§ **Work item**:
Find the line containing "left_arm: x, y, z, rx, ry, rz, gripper" in the listing below. Repeat it exactly, along with each following line up to and including the one containing "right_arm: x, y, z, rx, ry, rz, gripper".
*** Supplied material ***
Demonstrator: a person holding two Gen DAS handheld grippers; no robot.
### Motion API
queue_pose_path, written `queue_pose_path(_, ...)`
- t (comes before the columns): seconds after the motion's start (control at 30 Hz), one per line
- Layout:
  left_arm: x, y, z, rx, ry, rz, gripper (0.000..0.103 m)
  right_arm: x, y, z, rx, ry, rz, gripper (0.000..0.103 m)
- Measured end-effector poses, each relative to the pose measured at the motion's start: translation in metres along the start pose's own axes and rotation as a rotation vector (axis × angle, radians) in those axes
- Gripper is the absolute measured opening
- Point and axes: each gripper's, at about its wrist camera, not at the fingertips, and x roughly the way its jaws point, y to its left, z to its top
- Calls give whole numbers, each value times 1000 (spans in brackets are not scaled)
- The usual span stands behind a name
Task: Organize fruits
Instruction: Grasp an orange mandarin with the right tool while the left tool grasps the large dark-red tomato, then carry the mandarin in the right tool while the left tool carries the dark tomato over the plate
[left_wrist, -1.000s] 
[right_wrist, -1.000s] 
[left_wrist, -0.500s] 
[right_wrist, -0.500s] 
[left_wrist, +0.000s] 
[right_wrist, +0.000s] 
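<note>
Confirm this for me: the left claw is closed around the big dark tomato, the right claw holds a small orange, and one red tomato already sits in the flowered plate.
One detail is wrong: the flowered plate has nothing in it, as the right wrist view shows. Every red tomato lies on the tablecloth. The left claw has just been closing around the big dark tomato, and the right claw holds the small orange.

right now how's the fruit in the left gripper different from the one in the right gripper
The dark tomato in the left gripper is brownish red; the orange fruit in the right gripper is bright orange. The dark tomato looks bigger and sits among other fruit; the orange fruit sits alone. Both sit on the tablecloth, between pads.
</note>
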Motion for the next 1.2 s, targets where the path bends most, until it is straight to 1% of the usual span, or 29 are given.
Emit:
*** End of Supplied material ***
§ **Answer box**:
  left_arm: x, y, z, rx, ry, rz, gripper (0.000..0.103 m)
  right_arm: x, y, z, rx, ry, rz, gripper (0.000..0.103 m)

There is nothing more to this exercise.